Posts: Dan Drezner, Dan Nexon, Erik Voeten
Counter-Posts: Laura Sjoberg, Me, Will Moore
Counter-Counter-Posts: Bear Braumoeller
I would argue that there is clearly a "good" approach to networking. I grew up around artists and entertainers. While this has not assisted me in many aspects of my academic career, I believe that it has assisted me with being comfortable talking with people and additionally being able to figure out what I should wear for the day. Dan (Drezner), who I was colleagues with and consider a friend, clearly has this ability as well (both meeting people and sartorialism). Not everyone feels comfortable talking to strangers or even talking for that matter. Many in our profession also have some problems dressing themselves but that is the subject of another blog - the Academic Sartorialist?
Despair not however. Individuals like Rom Harre have maintained that we each learn and communicate in slightly different ways. Some are best able to communicate/learn through words, some images, some equations, some sound. We now are beginning to live in an age where you can find your thing and use that as you exchange with others. In short, "everybody's got a little light under the sun". You just need to find your spot. I do not envision an APSA or a political science where we just have small conversations going on in a large, poorly lit and frequently poorly designed room. This pushes and privileges a certain type of communication/interaction. Rather, I envision an APSA and political science where we have some conversation going on over there, some DJ over here, some 3D projection over here, some film over there, some performance art over here and some large lecture over there.
Riffing off of Mos Def, people often speak of political science as if it some giant in the hillside or something, where we are just subject to what it does when it decides to come down from it's cave. But, we are political science! We can create what we want for/with this thing. Actually, Dan is a perfect example of this with blogging and Zombified-IR. I'm now working on/pushing for interactive data, film, archiving and animation work. What you wanna do? I think that many of us face a crisis of imagination regarding things like APSA and then get blocked on things like networking. We don't send ourselves to professional meetings. We send our representatives (props to [Erving] Goffman and [Chris] Rock). I think we need to start attending - if you get my meaning. Things need to be done to "feed the beast" as it were but we need to start making it our own and taking it where we want to go.
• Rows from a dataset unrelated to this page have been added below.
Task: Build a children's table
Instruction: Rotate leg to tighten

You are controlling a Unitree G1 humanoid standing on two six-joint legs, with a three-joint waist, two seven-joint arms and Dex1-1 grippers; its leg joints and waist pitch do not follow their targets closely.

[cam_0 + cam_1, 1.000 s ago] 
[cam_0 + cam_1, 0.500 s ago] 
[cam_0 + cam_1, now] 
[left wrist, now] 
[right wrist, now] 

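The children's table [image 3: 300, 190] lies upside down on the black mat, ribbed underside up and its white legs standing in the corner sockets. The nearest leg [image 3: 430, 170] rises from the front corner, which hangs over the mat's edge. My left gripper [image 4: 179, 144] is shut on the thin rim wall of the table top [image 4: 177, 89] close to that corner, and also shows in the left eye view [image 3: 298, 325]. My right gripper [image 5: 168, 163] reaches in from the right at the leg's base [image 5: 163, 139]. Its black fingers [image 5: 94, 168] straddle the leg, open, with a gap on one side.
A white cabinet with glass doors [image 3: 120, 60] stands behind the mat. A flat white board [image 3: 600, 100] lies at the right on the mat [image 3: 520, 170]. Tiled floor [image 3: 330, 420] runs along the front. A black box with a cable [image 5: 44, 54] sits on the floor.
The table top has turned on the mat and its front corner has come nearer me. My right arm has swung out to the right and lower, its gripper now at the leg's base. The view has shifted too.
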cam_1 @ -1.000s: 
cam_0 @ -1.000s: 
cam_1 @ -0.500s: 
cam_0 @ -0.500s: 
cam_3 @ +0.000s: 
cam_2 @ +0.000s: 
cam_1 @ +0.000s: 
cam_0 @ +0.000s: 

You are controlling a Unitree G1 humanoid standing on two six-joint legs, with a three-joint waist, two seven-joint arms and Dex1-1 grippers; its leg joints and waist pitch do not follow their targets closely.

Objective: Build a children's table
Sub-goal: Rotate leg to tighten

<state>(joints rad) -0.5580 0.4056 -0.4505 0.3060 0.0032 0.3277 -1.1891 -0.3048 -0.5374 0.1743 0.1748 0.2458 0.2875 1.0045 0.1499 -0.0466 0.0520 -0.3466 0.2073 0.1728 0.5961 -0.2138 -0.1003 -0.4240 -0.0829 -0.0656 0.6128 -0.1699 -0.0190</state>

The idea I was trying to communicate in my initial blog is that our discipline is too internalized. We live largely in our heads and publishing venues but if we are to survive, thrive and indeed have any impact at all on our world (which I think we should), then we will need to change this. We begin by meeting and interacting with one another at places like APSA. Awkward it might be but we are much better off from the sense of community and contact that arises from this. For example, has anyone been to a Peace Science meeting? Anyone who has gone will attest to the fact that this is a much smaller meeting than APSA as well as one where you feel immediately accepted, appreciated and very much part of a family. APSA might be too big for this but we never interact with the whole meeting anyway. We stick to our primary interests, panels and people. Well, imagine the meeting in this way: APSA is simply an opportunity for communication, community and fellowship. We can shape it as we see fit. We need to stop looking for this to emerge from the panels, workshops, business meetings and receptions put forward. There are an awful lot of hours in the day and many places in the cities that we are going to year after year.
So, you might not be able to chat up the leading political scientists on the fly in some elevator for 30 seconds, but perhaps you have a short film in you that you place as your poster, in the hallway to catch people walking by, on your webpage or in a local bar - ever heard of Pechakucha presentations? Perhaps you have a cool graphic that you can sport on your t-shirt or a musical composition that you play during your presentation or somewhere in the city where the conference is taking place - folks would come if you told them. Who wants to hang out in the lobby not knowing anyone when they could have some place to do. Perhaps we should create a multi-media room: something like the old "paper rooms" where everyone deposited their papers for conferences but more allowing for creative diversity as well as more permanence than posters.
Now, I am not just some extrovert who strangely became a political science or even an optimist - anyone who knows, meets and/or talks with me will readily communicate this to you. Rather, I believe that we have something to gain from interacting with one another at moments when "our people" congregate. Some of these things we have to gain are professional. Many, however, are not and this tends to get lost sometimes in our conversations.